Vol.6IT業務・プロセスの改革(2)

システムライフサイクル最適化に向けて

システムの設計・開発から運用、保守というシステムライフサイクル全体での利用価値の最大化に向けて企業のIT部門はどのように対応すべきなのでしょうか。前回は、設計、開発のフェーズだけでなく、保守、運用の段階にもフォーカスした利用者ニーズの理解と迅速な対応の重要性について議論しました。今回は、さらにこの命題の解決に向けて、運用・保守を含むライフサイクル全体のコントロール、利用期間全体を通した期待効果の最大化について考えていきたいと思います。

一般的なシステム開発計画では、ウォーターフォール型の手続きに従い必要となる保守、運用の体制、予算が策定されます。つまり、各々のフェーズにおける最適が優先され、結果として個別に作り込まれたアドオン開発構造や個別システムに張り付けられたシステム運用の組織構造となりがちです。このため、システムの利用段階における変更要求に対し柔軟な対応が図れず、時間、コストの両面においてオーバーヘッドを負担することになります。

こうした計画内容に起因するロスを削減するために、ビジネスが要求するサービスレベルの閾値予測、そのレベル毎のコストの可変性とリスクなどの諸事項を曖昧にせず、事前に詳細な検討を行うと共に、利用者にも理解できる説明を果たすこと、つまり「サービス視点のプランニング」が求められます。

サービス視点のプランニング

サービス視点のプランニングにおいて重視されるポイントは、(1)利用者が容易に理解できるように、選択可能なサービスパターンを複数用意すること、(2)利用者がサービスパターンの変更を希望するときにローコストで柔軟に対応できる構造を構築すること、の2点でしょう。

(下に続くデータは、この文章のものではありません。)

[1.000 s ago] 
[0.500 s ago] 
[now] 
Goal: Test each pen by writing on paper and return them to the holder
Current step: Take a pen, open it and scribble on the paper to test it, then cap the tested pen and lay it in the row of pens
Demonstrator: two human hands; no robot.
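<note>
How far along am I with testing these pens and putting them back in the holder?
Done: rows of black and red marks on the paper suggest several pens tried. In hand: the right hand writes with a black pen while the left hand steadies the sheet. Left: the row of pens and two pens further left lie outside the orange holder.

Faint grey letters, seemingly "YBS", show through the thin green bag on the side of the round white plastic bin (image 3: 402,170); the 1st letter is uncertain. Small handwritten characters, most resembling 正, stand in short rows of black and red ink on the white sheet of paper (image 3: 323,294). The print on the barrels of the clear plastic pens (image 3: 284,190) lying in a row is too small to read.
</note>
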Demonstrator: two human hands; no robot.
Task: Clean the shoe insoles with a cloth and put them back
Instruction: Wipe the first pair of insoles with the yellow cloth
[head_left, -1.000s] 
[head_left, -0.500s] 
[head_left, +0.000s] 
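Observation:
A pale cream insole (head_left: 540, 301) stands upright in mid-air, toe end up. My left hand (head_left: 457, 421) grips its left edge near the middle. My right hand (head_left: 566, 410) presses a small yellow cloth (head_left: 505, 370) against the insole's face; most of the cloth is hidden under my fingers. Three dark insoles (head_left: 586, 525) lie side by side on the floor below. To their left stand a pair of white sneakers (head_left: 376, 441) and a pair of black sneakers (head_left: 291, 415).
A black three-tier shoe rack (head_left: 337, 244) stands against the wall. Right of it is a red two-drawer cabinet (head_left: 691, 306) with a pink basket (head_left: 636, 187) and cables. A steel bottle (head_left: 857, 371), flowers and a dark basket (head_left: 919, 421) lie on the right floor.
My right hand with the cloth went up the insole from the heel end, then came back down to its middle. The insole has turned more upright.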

このサービス提供のメニュー化により、利用者から見た各サービスはモジュール化されますので、従量課金モデルとして動的な利用選択が可能になります。クラウドサービスは、その利用対価として従量制が前提となっていますが、PaaSやIaaSは利用者にとってサービス単位でのコスト認識が困難です。「自部門が利用するサービスは現状いくらで利用しており、仮にそのサービスレベルを変更した場合、コストがどのように変動するのか?」この質問に答えることができるのはIT部門だけであり、また、それはIT部門固有の任務であるといえるでしょう。例えば、ピーク特性が不規則、かつシビアな対応が要求される業務のヘルプデスクでは、そのピーク上限を基準に各リソースを実装する傾向がありますが、仮に業務量の一部変動によるコストインパクトのボラティリティを把握し、適切な課金ができれば、IT部門主導でのコスト最適化を目指すことができるでしょう。こうした利用者視点のマネジメントを実現するためには、導入計画時点における精緻なプランニングとサービス単位での原価計算の精緻化が欠かせません。

クラウドサービスが普及している現在では、例えば基幹系はパッケージベース+スクラッチ、情報系はSaaS適用など、想定する利用期間や経年変化が違う多種多様な技術・特質をもつシステム適用のパターンが拡大することは必至でしょう。クラウドの普及が時間軸を意識したサービス視点でのプランニング・設計手法のあり方を検討する大きな推進力になっています。